Okay! Banana is the sweet little goat I picked up last week, which we thought was probably underconditioned, my sweet little brush goat. She still won't let me to close but I snapped some pics a minute ago and wanted to share and see what your thoughts were. Yesterday her bag got noticeably bigger, she has been more vocal, yawning alot and curling her lip! She was bred with a Nigerian Dwarf male so I am excited to see what we get!


----------



## bonbean01 (Feb 25, 2012)

She's not very big side to side, but her udder and girlie parts really do look like a baby is on the way.  My ewes yawn and curl their lips up a few days before going into labour...so...you may have a kid before too long!  

How exciting, eh?


----------



## mojomamma (Feb 25, 2012)

Her sides have really thinned out and she has dropped The lady I got her from says that these goats always give her just 1 baby on their first time kidding, so I am pretty sure there is only one!


----------



## bonbean01 (Feb 25, 2012)

Keep us posted!!!


----------



## mojomamma (Feb 25, 2012)

OKAY!!! Ligaments are completely gone and bag is strutted, how much longer do I have?


----------



## AdoptAPitBull (Feb 25, 2012)

Could be hours or a few days. Some goats tend to "lose" and then "re-gain" their ligaments. Totally frustrating when you get all excited only to have them firm up again. 

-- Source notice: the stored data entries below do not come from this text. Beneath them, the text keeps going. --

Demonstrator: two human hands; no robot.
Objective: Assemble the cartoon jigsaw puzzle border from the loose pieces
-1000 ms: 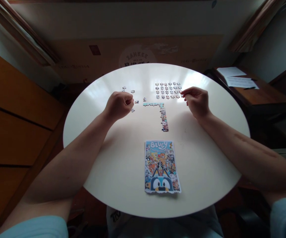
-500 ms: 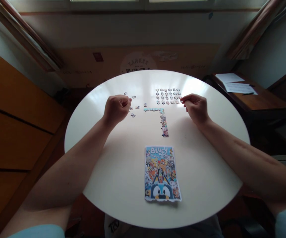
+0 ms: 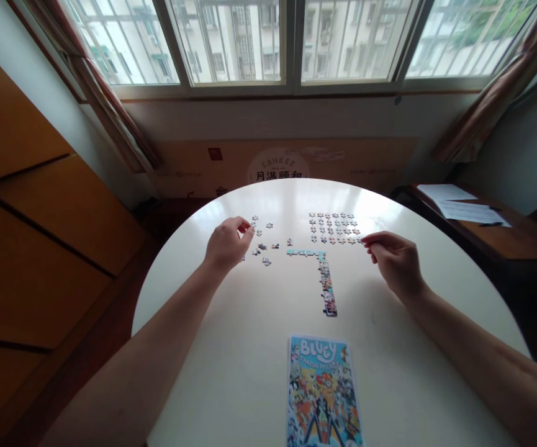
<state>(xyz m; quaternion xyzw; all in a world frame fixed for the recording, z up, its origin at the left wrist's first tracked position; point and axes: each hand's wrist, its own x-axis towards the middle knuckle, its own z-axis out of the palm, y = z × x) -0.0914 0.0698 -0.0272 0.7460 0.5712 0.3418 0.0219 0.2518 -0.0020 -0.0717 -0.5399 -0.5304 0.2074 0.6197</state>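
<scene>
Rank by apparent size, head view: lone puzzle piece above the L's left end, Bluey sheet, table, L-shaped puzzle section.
1. Table
2. Bluey sheet
3. L-shaped puzzle section
4. Lone puzzle piece

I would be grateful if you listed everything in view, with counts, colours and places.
Table: one, white, centre
Picture sheet: one, multicoloured, near edge
Joined puzzle strip: one, multicoloured, bent, mid-table
Gridded pieces: about two dozen, mixed colours, beyond the strip
Scattered pieces: roughly ten, mixed colours, by the left hand
Windows: four panes, pale frames, far wall
Curtains: two, pinkish-brown, beside the windows
Printed panel: one, tan, below the windows
Cabinet: one, orange-brown, left
Side table: one, brown, right
Papers: at least two, white, on it
Pen: at least one, dark, by the papers
Left hand: one, bare, by the scattered pieces
Right hand: one, bare, fingertips at the grid's near right corner
</scene>
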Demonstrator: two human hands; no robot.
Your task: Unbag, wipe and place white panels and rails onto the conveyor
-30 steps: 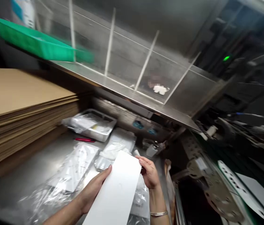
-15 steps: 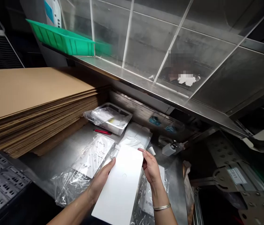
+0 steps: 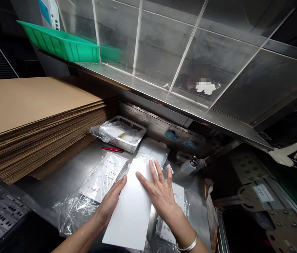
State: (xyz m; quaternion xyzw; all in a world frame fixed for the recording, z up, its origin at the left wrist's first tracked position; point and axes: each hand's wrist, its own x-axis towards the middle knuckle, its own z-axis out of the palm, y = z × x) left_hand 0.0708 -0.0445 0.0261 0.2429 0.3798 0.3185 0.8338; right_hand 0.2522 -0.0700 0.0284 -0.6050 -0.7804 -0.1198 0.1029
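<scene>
A plain white rectangular panel (image 3: 127,218) is held over the bench, its long side running toward me. My left hand (image 3: 110,202) grips the panel's left edge, thumb along the rim and the other fingers hidden beneath. Across the upper right part of the panel lies my right hand (image 3: 161,189), fingers spread and flat on its face. To the left, a printed white sheet in clear plastic (image 3: 105,175) rests on the bench. Another plastic-wrapped white piece (image 3: 177,196) is partly covered by my right forearm.
A tall cardboard stack (image 3: 45,105) stands at left. Behind are a white tray (image 3: 127,144) with plastic and papers, a red pen (image 3: 113,149) and a white pump bottle (image 3: 189,167). A green bin (image 3: 59,44) sits on the metal ledge (image 3: 151,91). Machinery (image 3: 264,196) borders the right.
My right hand has left the panel's right edge and moved left onto its face, fingers now spread. My left hand keeps its hold on the left edge. The view has shifted slightly.
</scene>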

Go to the grocery store and get tied up in traffic. Guaranteed you'll have a kid at home waiting for you. It's how it always happens.


----------



## mojomamma (Feb 25, 2012)

AdoptAPitBull said:
			
		

> Could be hours or a few days. Some goats tend to "lose" and then "re-gain" their ligaments. Totally frustrating when you get all excited only to have them firm up again.
> 
> Go to the grocery store and get tied up in traffic. Guaranteed you'll have a kid at home waiting for you. It's how it always happens.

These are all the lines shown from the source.